Review: (Montreal / Dance) Nobody Likes a Pixelated Squid & Chorus II
A Beautiful Contradiction by Chad Dembski, Editor, Dance
After one of the most bizarre mixes of two diverse companies I left the Cinquième Salle last night curious how programming decisions are made. Artists often have control over their own work to a certain extent but not always where and how their work is presented. Sometimes two very different shows are put together as a way to show two sides of similar research or at other times a common theme in a body of work.
The first piece entitled ‘Nobody Likes a Pixelated Squid’ was created and performed by Tentacle Tribe. A recently formed company (2012) that is Emmanuelle Le Phan and Elon Hoglund, a duo that have been performing together since 2005. This is their first full work together in this company but both have extensive backgrounds in circus, contemporary dance and street dance.

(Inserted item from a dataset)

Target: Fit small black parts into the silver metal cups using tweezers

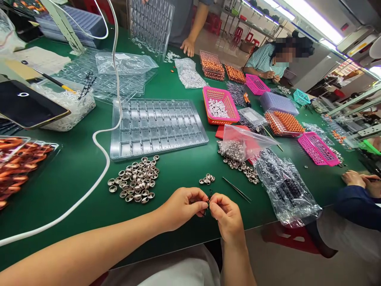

Nobody Likes a Pixelated Squid is a simple show in many ways, two bodies in space, weaving in and out of each other and the layered lighting. Guided by a compelling score that comes from a variety of sources (including Elon himself) the two performers have an instantly watchable style that mixes street and breakdance with whispers of modern and contemporary dance. While they have a fantastic chemistry, the longer the piece went on the more I craved a stronger diversity in the work. Although it was a strong research method I didn’t find the work could sustain my attention for a full 45-minute program. It would be interesting to see this duo work with a larger group and force them outside the comfort zone of their intimate partnership.
After a 15-20 minute intermission the audience was invited to come on stage and sit in a couple of rows of seats provided. This invitation helped bring intimacy to Chorus II that had previously had its Montreal premiere at the MAI in the Spring of 2013. Wants & Needs Danse is Sasha Kleinplatz and Andrew Tay who are known for hosting the always popular Short & Sweet series in various Montreal venues. Both are established artists in their own right and Chorus II is a strong and vibrant statement by the company. Six dancers and one musician come onstage in the dark and slowly bring in a gorgeous and subtle hum that instantly brought me into the piece. A drum pierces the silence and lights blast in announcing the beginning of what is an unpredictable, tender and exhilarating production. There is constant tension in the piece due to the incredible connection of the company to each other and the playful use of noise and silence. I had seen the previous incarnation of Chorus II at the MAI and re-found my love for it. There is struggle in the piece, a reaching for a blissful giving over and gorgeous exploration of male intimacy. While rooted in the movements of traditional Jewish prayer that in no way sums up what the piece is about. Like a lot of spiritual expression it is both personal and communal, acts of solo yearning and moments of group togetherness. There is a play between attempting to reach another plane and the gorgeous subtle act of praying and waiting for answers. This dynamic constantly surprised me as the dancers seemed both in perfect control and also ready to explode out of control. The intense music helped bring a tension into the room not all audience members seemed to enjoy but provided a great spine to the piece. The set and lighting created a beautiful punch that on the surface said rock n’ roll but also provided a generous open template for open interpretation. Choreographer Sasha Klienplatz and her group of insanely talented dancers (Ben Kamino, Simon Portigal, Milan Panet-Gigon, Lael Stellick, Frederic Wiper and Nathan Yaffe with musician Jamie Thompson) helped show the possibilities of group collaboration. I am still reeling from this piece, not wanting the memory of it to ever fade.
In retrospective I am not sure what the impulse from Danse/Danse was to program these two pieces together in this space but still the risk has to be applauded. Local companies are never given much chance at this premium series and this evening proves they should be doing it way more.